Qizhong Lin

Age and nature of Cryogenian diamictites at Aksu, Northwest China: implications for Sturtian tectonics and climate

The Neoproterozoic succession in the Aksu region of northwestern China forms an unconformable boundary with the lower Precambrian Aksu basement group and consists of the Qiaoenbrak, Yuermeinak, Sugetbrak, and Chigebrak Formations. The two lowermost units include distinct glaciogenic diamictites that indicate distinct episodes of glaciation. In this study, we report the LA-ICP-MS U–Pb ages of detrital zircons and geochemical data from the lower Neoproterozoic strata. The age of the detrital zircon constrains the maximum depositional age to between 769 ± 10 and 727 ± 8 Ma for the Qiaoenbrak diamictites, which are associated with the Kaigas glaciation that occurred during the early Cryogenian period. The youngest detrital zircon age of 719 ± 9 Ma corresponds to the maximum depositional age of the Yuermeinak diamictites, which are associated with the Sturtian glaciation. The detrital zircons from the lower Neoproterozoic strata in the Aksu area indicated four peak ages of 2484, 1948, 861, and 647–581 Ma, which are consistent with the major tectonic episodes in the Tarim Block. The peak age of 2484 Ma represents an Archaean basement, which participated in the worldwide continental nuclei growth event from the late Neoarchaean to the early Palaeoproterozoic. The peak age of 1948 Ma may be associated with the assembly of the Columbia supercontinent, and the 861 and 647–581 Ma are likely associated with the break-up of the Rodinia supercontinent. The combination of geological and geochemical characteristics between the Qiaoenbrak Formation and Aksu Group indicates that the Qiaoenbrak Formation may be penecontemporaneous with the Aksu Group in an active continental margin tectonic setting. Following the break-up of the Rodinia supercontinent, the margin of the Aksu evolved into a passive margin and the Yuermeinak and Sugetbrak Formations were deposited.
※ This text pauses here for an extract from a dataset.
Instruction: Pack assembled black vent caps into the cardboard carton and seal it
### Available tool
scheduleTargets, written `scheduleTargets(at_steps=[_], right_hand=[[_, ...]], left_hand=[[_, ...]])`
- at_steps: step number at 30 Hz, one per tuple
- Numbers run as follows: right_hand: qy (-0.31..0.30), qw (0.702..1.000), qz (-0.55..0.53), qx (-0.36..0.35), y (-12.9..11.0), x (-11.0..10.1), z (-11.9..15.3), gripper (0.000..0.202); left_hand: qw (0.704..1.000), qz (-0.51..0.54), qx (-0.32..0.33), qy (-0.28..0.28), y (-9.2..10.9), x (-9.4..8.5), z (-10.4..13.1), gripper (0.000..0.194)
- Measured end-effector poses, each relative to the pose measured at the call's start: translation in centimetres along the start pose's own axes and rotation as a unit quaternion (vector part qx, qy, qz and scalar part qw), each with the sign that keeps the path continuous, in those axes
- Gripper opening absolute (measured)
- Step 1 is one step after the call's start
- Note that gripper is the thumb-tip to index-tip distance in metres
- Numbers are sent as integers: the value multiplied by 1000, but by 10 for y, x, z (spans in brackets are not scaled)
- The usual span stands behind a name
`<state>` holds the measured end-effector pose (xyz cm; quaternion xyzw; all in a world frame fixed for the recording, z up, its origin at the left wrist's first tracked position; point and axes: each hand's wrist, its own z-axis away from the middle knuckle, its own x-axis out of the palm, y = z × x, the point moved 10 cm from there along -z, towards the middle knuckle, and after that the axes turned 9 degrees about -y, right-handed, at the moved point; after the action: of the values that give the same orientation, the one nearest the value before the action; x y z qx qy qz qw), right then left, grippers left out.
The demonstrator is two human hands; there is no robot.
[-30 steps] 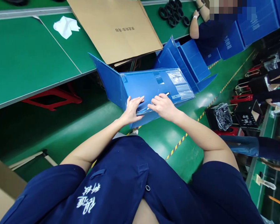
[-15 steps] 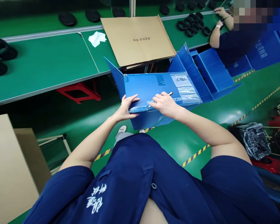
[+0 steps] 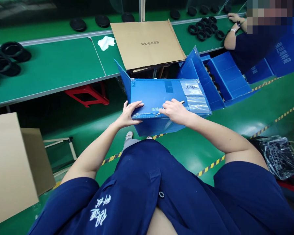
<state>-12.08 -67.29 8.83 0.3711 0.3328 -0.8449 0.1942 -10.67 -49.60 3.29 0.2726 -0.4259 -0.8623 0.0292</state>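
A blue corrugated plastic box (image 3: 152, 91) stands in front of me, its near top edge covered in clear tape. My left hand (image 3: 127, 114) grips the box's near left corner, fingers on the top face and thumb under the edge. In my right hand (image 3: 175, 111) is a slim pointed tool (image 3: 182, 102) that looks like a craft knife. Its thin tip rests by the taped edge, while the fist hides its middle. Clear plastic label pockets (image 3: 196, 96) with a handwritten slip sit on the top face at the right. Flaps stick up at both ends.
Behind the box, a brown cardboard sheet (image 3: 149, 44) lies on the green bench (image 3: 63, 71). Black rings (image 3: 205, 27) and a white tissue (image 3: 106, 43) are also there. A co-worker's hand (image 3: 234, 18) is at the right. A red stool (image 3: 88, 94) stands under the bench.
The view has shifted slightly, so the bench appears further right. My right hand and the tool have stayed near the taped edge. My left hand keeps its hold on the corner.
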Motion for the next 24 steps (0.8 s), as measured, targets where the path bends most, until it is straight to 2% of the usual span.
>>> scheduleTargets(at_steps=[4, 7, 11, 16, 24], right_hand=[[12, 1000, 5, 20, 6, 8, 12, 28], [18, 999, 7, 26, 7, 11, 14, 27], [-2, 1000, 7, 22, 16, 13, 15, 26], [-64, 997, 14, 33, 49, 23, 31, 26], [-96, 990, 44, 91, 115, 49, 81, 29]], left_hand=[[1000, -8, -10, 16, -3, -5, 4, 96], [999, -25, -30, -2, -6, -5, 4, 96], [999, -31, -28, -3, -4, -7, 5, 94], [999, -38, -30, 24, -6, -14, 5, 94], [998, -50, -22, 39, -15, -19, 4, 92]])
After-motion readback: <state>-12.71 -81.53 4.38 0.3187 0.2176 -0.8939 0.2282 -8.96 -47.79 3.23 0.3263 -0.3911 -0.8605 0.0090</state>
Implication of the chemical index of alteration as a paleoclimatic perturbation indicator: an example from the lower Neoproterozoic strata of Aksu, Xinjiang, NW China

The Neoproterozoic successions in the Aksu region, NW China, which lies unconformably on the Precambrian Aksu Group basement, comprises the Qiaoenbrak, Yuermeinak, Sugetbrak, and Chigebrak formations (from bottom to top). The two lowermost units include two distinct glacial diamictites, which indicate distinct episodes of glaciations. We report the major and trace element (including rare earth element) data for the Qiaoenbrak, Yuermeinak, and Sugetbrak formations to identify the paleoclimatic perturbations. The chemical index of alteration (CIA) values show variations from Qiaoenbrak to Yuermeinak, then Sugetbrak formations. The diamictites have relatively lower chemical index of alteration values (45.23–59.64) than inter-, post- and non-glacial sediments (48.28–66.96). This result supported the condition that the diamictites underwent relatively weak chemical weathering from a dry-cold sedimentary environment, which is associated with the sedimentary facies description. The lower Neoproterozoic successions recoded at least two glaciations, one is Qiaoenbrak glaciation and the other is Yuermeinak glaciation.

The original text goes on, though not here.